MPs to learn happiness, Bhutan way
As the winter session is getting tied-up in knots of difficulties for the government, the UPA leadership and other MPs can get some tips to be happy.
As the winter session is getting tied-up in knots of difficulties for the government, the UPA leadership and other MPs can get some tips to be happy.
Or they can get clues to emulate the fabled Gross National Happiness (GNH) indicator of Bhutan.
And no better person to talk about it than Prime Minister of Bhutan, Lyonchen Jigme Yoser Thinley, will be delivering the annual Hiren Mukherjee memorial lecture on — GNH, a holistic paradigm for sustainable well-being — at Parliament on December 20.

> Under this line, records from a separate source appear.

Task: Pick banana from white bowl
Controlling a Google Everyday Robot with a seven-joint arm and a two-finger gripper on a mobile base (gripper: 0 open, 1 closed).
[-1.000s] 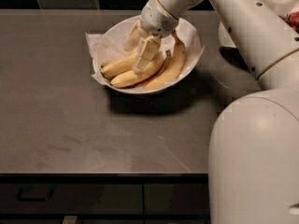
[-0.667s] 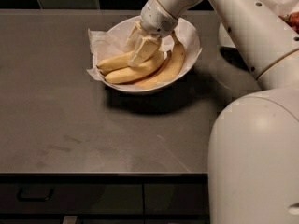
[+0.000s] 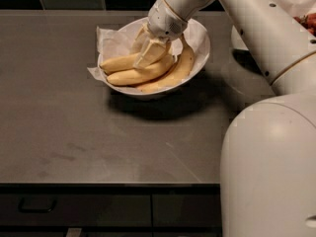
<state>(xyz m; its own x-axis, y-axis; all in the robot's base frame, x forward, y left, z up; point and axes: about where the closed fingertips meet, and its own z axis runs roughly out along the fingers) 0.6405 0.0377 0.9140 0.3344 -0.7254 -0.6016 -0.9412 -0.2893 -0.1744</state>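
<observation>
The white bowl (image 3: 200,51), lined with crinkled white paper, stands at the back middle of the dark counter. Several yellow bananas lie in it side by side. My gripper (image 3: 147,51) reaches down into the bowl from the upper right. Its cream fingers (image 3: 154,53) are closed around the topmost banana (image 3: 118,62), which points left toward the bowl's rim. Two other bananas (image 3: 175,72) lie below and to the right of it. The gripper covers the held banana's right half.
My arm (image 3: 256,28) crosses the upper right and my white body (image 3: 269,167) fills the lower right. A bowl with red fruit (image 3: 302,6) sits at the far right back. The counter's front edge (image 3: 98,184) runs above dark drawers.
The gripper has sunk lower among the bananas and shifted slightly left. The bowl has slid a little left with it, and its shadow looks larger.
</observation>
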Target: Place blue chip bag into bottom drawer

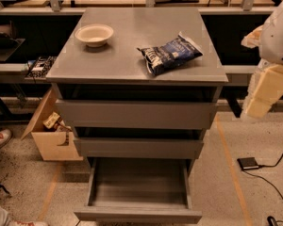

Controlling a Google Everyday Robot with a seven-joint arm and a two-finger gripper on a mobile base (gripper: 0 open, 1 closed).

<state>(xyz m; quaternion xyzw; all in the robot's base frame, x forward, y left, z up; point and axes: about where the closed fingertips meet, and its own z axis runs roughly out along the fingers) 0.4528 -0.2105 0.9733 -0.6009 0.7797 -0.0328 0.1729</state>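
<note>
Camera view, looking down from the front at a grey cabinet (pixel 127 65) with three drawers. The blue chip bag (pixel 170 54) lies flat on the cabinet top, right of centre, tilted with one end toward the far right corner. A cream bowl (pixel 94 34) sits well apart from it at the far left. The bottom drawer (pixel 137 214) is pulled out toward the viewer and shows a bare grey floor. The two upper drawers (pixel 134 114) stick out only slightly. The gripper (pixel 262 98) hangs at the right edge of the scene, off the cabinet's right side and below its top, holding nothing; whether it is spread or closed cannot be told from here. Likely trouble: the foil is crinkly and slack, so a pinch on a loose fold may slip or let the bag sag and swing. The bag's near edge sits close to the cabinet's front edge, so a nudge could push it over. On the way down, the jutting upper drawers could catch the bag or arm — the open tray lies directly beneath them. The top is smooth, dull grey metal. The floor is speckled stone with orange tape lines. A cardboard box (pixel 52 135) stands to the left, a small black box (pixel 248 163) with a cable to the right, and workbenches run along the far side.
</note>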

The GNH concept was designed in an attempt to define an indicator that measures quality of life or social progress in more holistic and psychological terms than only the economic indicator of gross domestic product (GDP).
The GNH entails a quantitative measurement of well-being and happiness, encouraged by the notion that subjective measures like well-being are more relevant and important than more objective measures like consumption.
The invite to the Bhutan PM is also line with New Delhi’s keen engagement with neighbours who are making transition into democracy.
The Bhutan PM is also the first political personality to deliver this lecture that had seen only economists in its previous three editions: Amartya Sen, Muhammad Yunus and Jagdish Bhagwati. Bhutan has been trying to spread the GNH into many countries.
India and Bhutan have a strong cooperation in the filed of fostering parliamentary democracy.
Lok Sabha Speaker Meira Kumar and Speaker of the National Assembly of Bhutan Lyonpo Jigme Tshultim had signed a Memorandum of Understanding for Parliamentary Cooperation in November this year. Kumar had visited Bhutan parliament in 2010 and addressed its joint session.